Abstract:
A process for the production of a color-stable composition containing cardanol, including (a) subjecting crude, cashew nutshell liquid to distillation to obtain a distillate; (b) reacting the distillate with acetic anhydride to obtain a reaction mixture; and (c) subjecting the reaction mixture to fractional distillation is provided. A method for the production of color-stable phenalkamines, including (a) subjecting crude, cashew nutshell liquid to distillation to obtain a distillate; (b) reacting the distillate with acetic anhydride to obtain a reaction mixture; (c) subjecting the reaction mixture to fractional distillation to obtain a cardanol-containing fractional distillate; and (d) reacting the fractional distillate with an aliphatic amine and formaldehyde to form a color-stable phenalkamine is also provided.

Description:
CROSS-REFERENCE TO RELATED APPLICATIONS 
     This application is the national phase under 35 U.S.C. §371 of PCT International Application No. PCT/EP2006/003108 which has an International filing date of Apr. 5, 2006, which designated the United States of America and which claims priority on German Patent Application number DE 102005017125.7 filed Apr. 14, 2005, the entire contents of each of which are hereby incorporated herein by reference. 
     BACKGROUND OF THE INVENTION 
     1. Field of the Invention 
     This invention relates generally to an improved process for the production of cardanol from cashew nutshell liquid (CNSL). The process is distinguished by the fact that the cardanol thus obtainable contains fewer secondary products than the usual, commercially available cardanol. 
     2. Background Information 
     Phenalkamines are still a relatively young class of epoxy resin curing agents. They are products of the reaction (condensation products) of cardanol (I), which, chemically, is a C 15  alkylphenol and a major constituent of the oil obtainable from cashew nutshells (CNSL=cashew nutshell liquid), with aliphatic (primary or secondary) amines and formaldehyde. 
                                
Information on the class of phenalkamines can be found in the following publication: Zhishen Dai et al., “Phenalkamines: Multipurpose Epoxy Curing Agent”; Cardolite Corporation, Newark, N.J., USA; Reprint SPI-ERF Conference, September 1994.
 
     It is known that crude CNSL predominantly contains a compound known as anacardic acid (II). The distillation of CNSL in the presence of acid gives a composition which mainly contains cardanol and, as a secondary product, cardol (III), cf. for example U.S. Pat. No. 6,262,148 and U.S. Pat. No. 6,229,054. This is consistent with applicants&#39; own studies, according to which the distillation of crude CNSL gives a composition which mainly contains cardanol and, as a secondary product, cardol plus small quantities of 2-methyl cardol and anacardic acid. 
     
       
                 
         
             
             
         
      
     
     The cardanol/cardol mixture obtained in this way has three technical disadvantages:
         Its production by distillation from crude CNSL involves losses of value because part of the cardanol is lost through polymerization so that, ultimately, the yield of cardanol in the distillate is only 50-60%.   The initially pale yellowish cardanol/cardol mixture changes during storage, rapidly turning brown in color. This unwanted change in color is attributed to the presence of cardol and other unknown components formed in the production of CNSL or in the distillation of CNSL at high temperatures.   Products ensuing from the cardanol/cardol mixture also undergo unwanted changes in color during storage.       
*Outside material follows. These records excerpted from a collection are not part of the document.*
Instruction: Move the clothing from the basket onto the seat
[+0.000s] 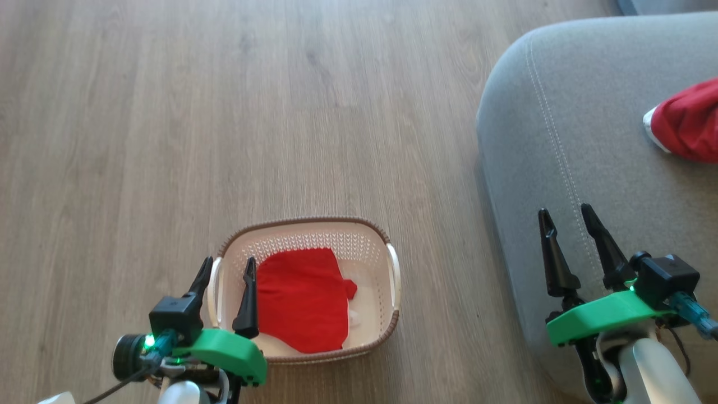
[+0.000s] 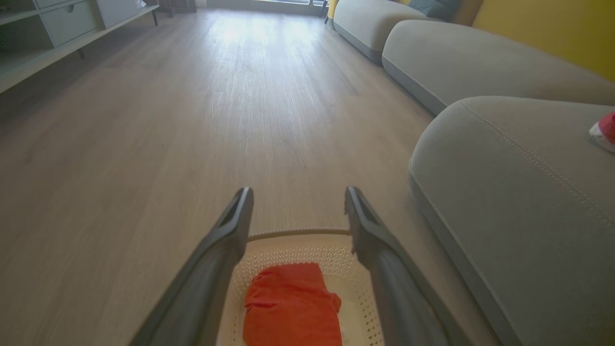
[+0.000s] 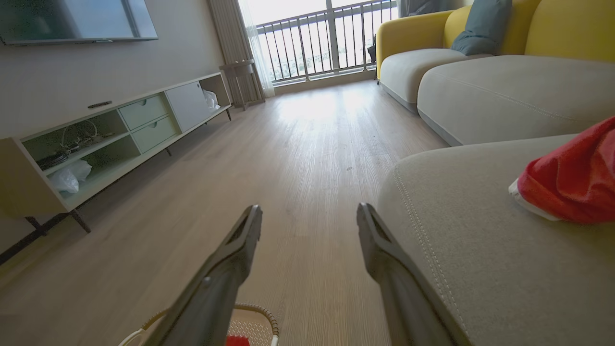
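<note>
A cream perforated basket with a brown rim stands on the wood floor, and a red garment lies flat inside it, also the red garment in the left wrist view. My left gripper hangs open above the basket's left handle, nothing between its fingers. A second red garment with white trim rests on the grey seat at the right edge. Over the seat's near corner my right gripper stands open and empty. In the right wrist view that garment lies to the right of the fingers.
Wood floor stretches wide ahead and to the left. A low TV cabinet lines the far left wall. More grey sofa cushions and a yellow sofa back extend beyond the seat toward a balcony railing.
</note>
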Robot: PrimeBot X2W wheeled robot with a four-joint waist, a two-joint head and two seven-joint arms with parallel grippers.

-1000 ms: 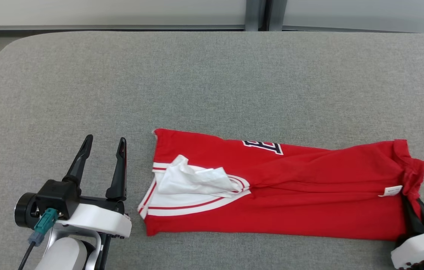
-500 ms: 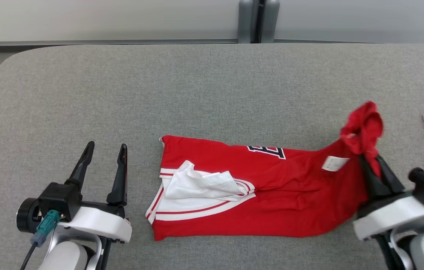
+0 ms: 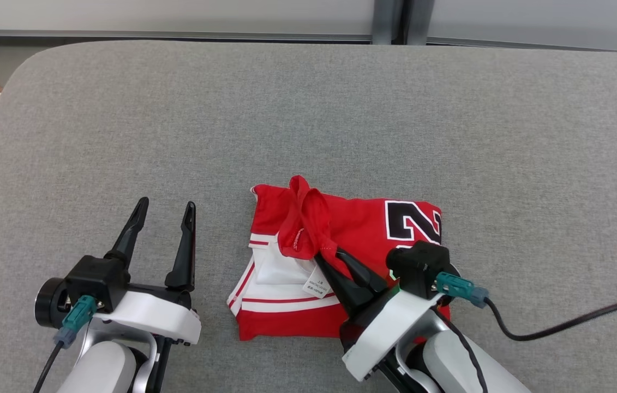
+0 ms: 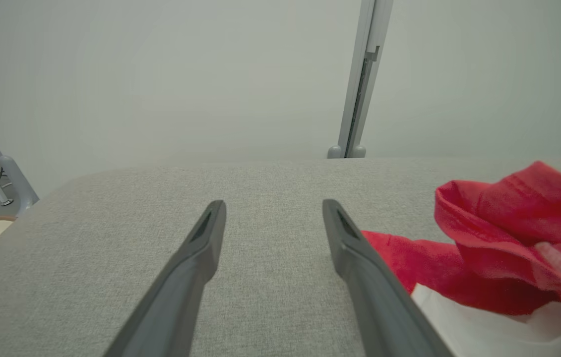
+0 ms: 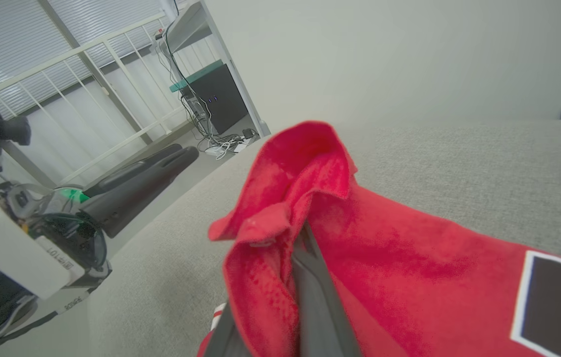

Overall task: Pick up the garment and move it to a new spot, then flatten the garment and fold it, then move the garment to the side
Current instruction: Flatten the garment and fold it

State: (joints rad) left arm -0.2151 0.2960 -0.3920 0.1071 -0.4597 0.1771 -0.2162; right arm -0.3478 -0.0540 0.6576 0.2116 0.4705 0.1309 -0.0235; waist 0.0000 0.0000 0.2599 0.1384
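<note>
One red garment lies on the grey padded table in the lower middle of the head view. It is doubled over into a compact block whose long axis runs left to right across the frame, only a little wider than it is deep. Its white-and-red striped trim faces the left of the frame, and a single black numeral with a white outline sits at the block's upper right corner. One small white tag shows near the block's middle, just beside the dark fingers. There are two grippers. The right gripper reaches in from the lower right, its fingers pressed together and pinching a bunched red flap of the cloth. The flap stands up above the block's upper left part (in the right wrist view it wraps around both finger sides). The left gripper sits at the lower left of the frame, just beside the trimmed end but apart from it. Its two fingers are spread wide with nothing between them, tips pointing toward the top of the frame. One black cable trails off to the right edge.
</note>
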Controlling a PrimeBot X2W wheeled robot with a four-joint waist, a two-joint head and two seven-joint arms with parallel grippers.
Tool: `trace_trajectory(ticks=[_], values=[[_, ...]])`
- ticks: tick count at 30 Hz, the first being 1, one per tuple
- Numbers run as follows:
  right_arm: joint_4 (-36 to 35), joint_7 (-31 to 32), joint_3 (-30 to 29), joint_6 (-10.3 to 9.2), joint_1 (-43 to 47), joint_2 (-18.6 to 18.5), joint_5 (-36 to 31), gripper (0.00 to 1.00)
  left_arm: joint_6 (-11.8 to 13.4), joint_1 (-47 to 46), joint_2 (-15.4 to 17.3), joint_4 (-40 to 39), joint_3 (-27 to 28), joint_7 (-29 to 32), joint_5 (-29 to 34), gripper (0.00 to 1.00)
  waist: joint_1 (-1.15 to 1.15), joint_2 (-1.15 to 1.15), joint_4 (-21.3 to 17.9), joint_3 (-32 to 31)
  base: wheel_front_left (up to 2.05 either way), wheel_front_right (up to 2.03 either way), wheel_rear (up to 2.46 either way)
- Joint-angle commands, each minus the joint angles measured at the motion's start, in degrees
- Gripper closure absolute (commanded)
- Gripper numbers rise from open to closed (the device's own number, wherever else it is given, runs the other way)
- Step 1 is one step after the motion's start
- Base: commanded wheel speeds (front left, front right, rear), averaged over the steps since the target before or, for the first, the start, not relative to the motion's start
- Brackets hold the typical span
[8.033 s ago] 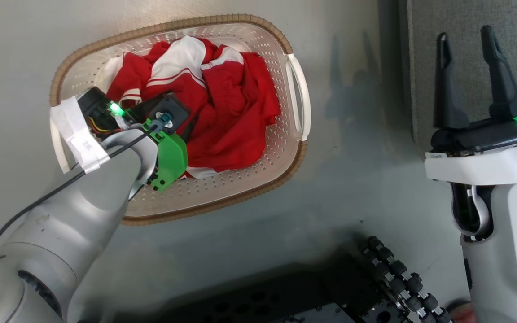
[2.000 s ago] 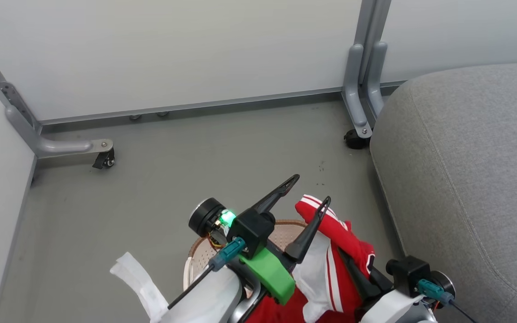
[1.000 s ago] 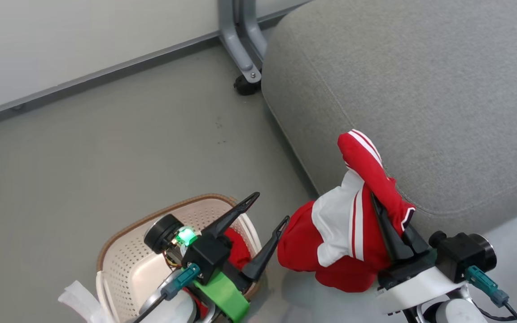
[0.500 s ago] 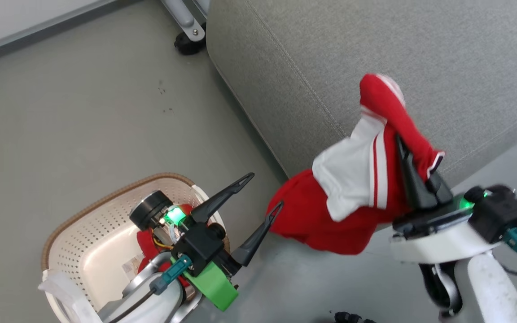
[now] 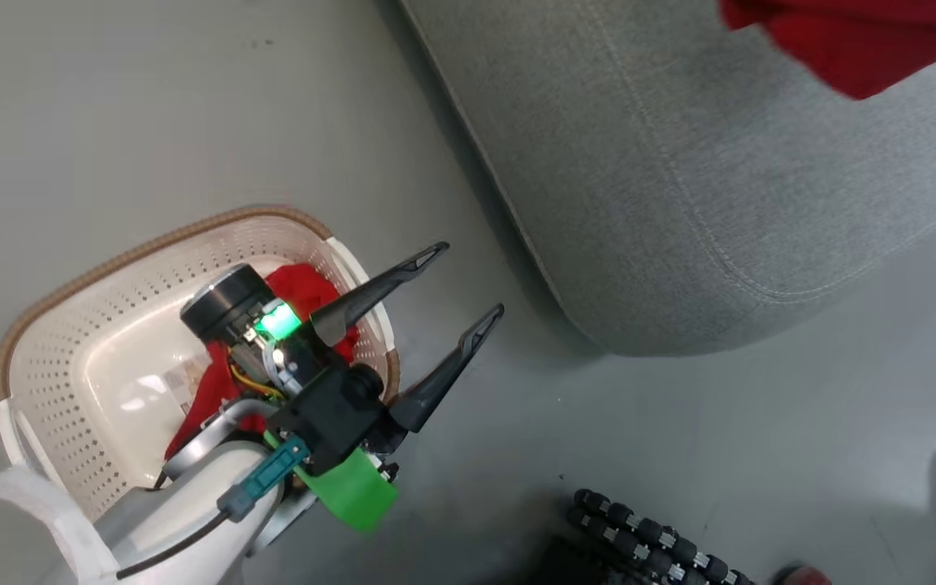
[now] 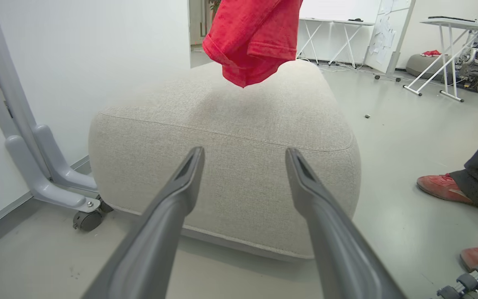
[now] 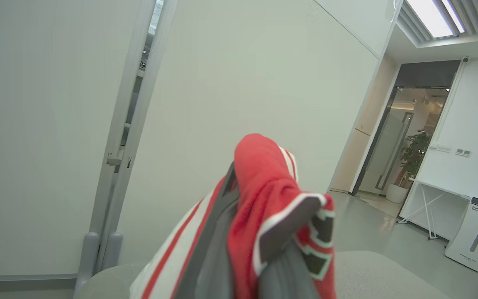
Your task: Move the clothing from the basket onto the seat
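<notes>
Basket of cream-white perforated plastic with a brown woven-look rim [image 5: 54, 357] sits lower left in the head view. A plain red garment [image 5: 305, 286] lies bunched inside, just beneath the left gripper [image 5: 472, 277], the nearer arm. Its fingers are spread and empty, aiming up-right at the large grey fabric seat cushion [image 5: 639, 162]. At upper right, the red jersey with white striped trim [image 5: 858, 41] hangs above that cushion, apparently clear of it. The right gripper [image 7: 270, 189] has its fingers clenched on the crumpled fold; the seat lies below, so letting go should land it.
</notes>
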Motion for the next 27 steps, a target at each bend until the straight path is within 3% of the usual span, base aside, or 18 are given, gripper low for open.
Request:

     It has been proposed to improve the color stability of cardanol/cardol mixtures by reducing the cardol content by special measures. To this end, it has been proposed first to react the cardol present in the CNSL largely selectively with aldehydes, amines or bases and hydroxides of alkali and alkaline earth metals and then to distil off the unreacted cardanol. Particulars of these processes for the production of cardanol with improved color stability can be found in GB-A-2,152,925, GB-A-2,066,820 and U.S. Pat. No. 4,352,944. 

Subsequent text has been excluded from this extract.